Task statement: Return the listing below exactly as it stands. Pictures stay out.

Data provided:
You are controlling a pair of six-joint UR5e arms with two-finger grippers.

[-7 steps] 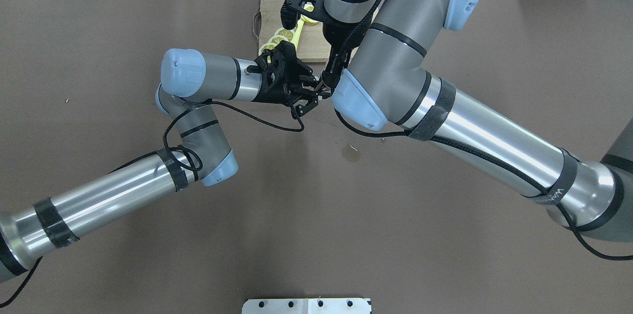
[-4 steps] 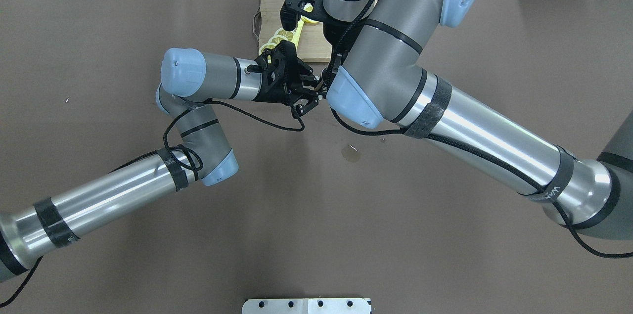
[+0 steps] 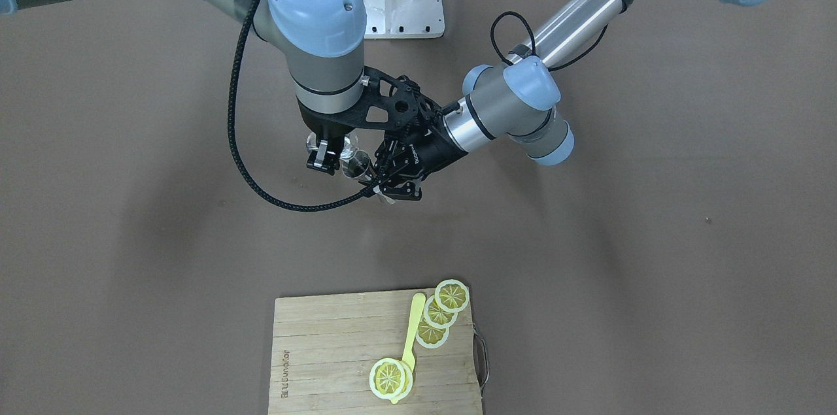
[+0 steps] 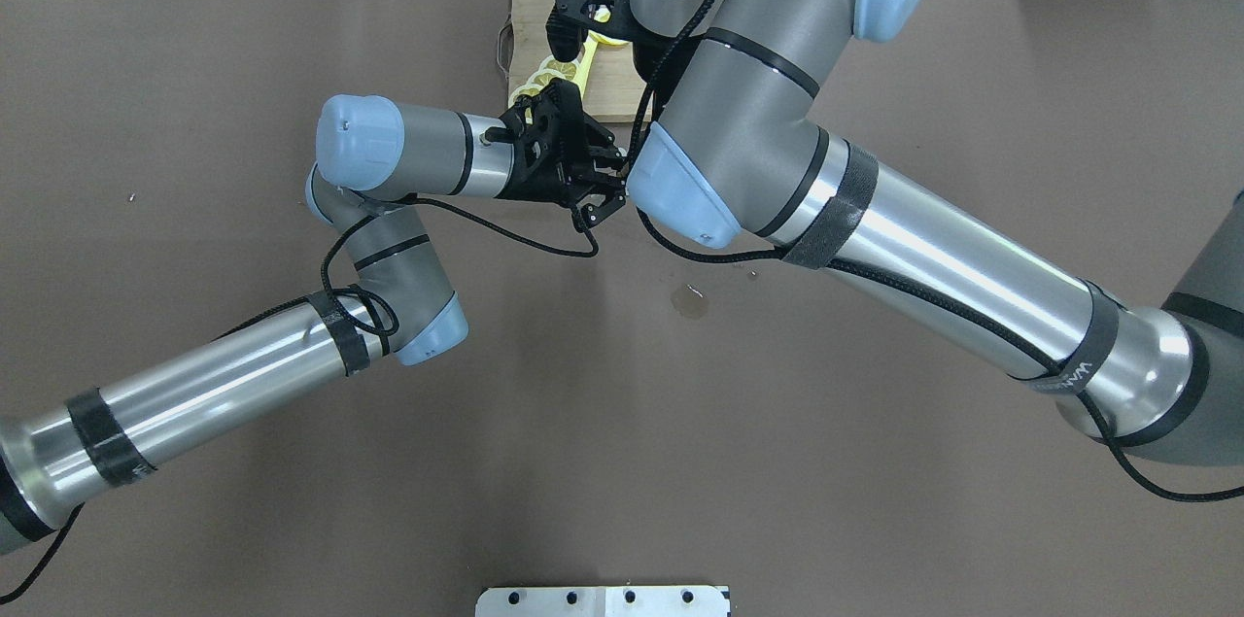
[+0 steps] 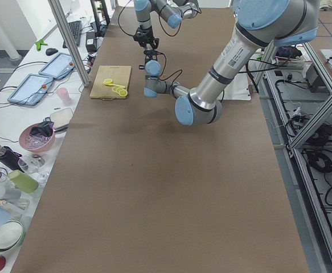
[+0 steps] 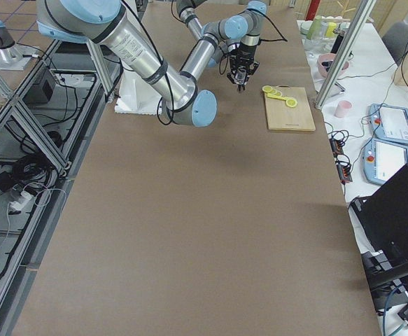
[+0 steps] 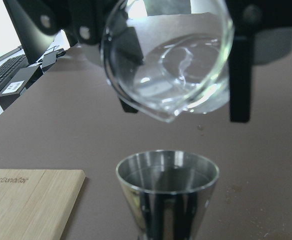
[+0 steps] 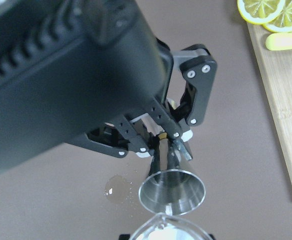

Output of the exercise:
You are controlling a pair of six-joint UR5e arms with two-finger grippers.

[-7 steps] 
[-4 steps] 
[+0 steps] 
[+0 steps] 
[+0 steps] 
[+0 steps] 
[+0 steps] 
[+0 steps] 

Whatever the exercise asked has now been answered.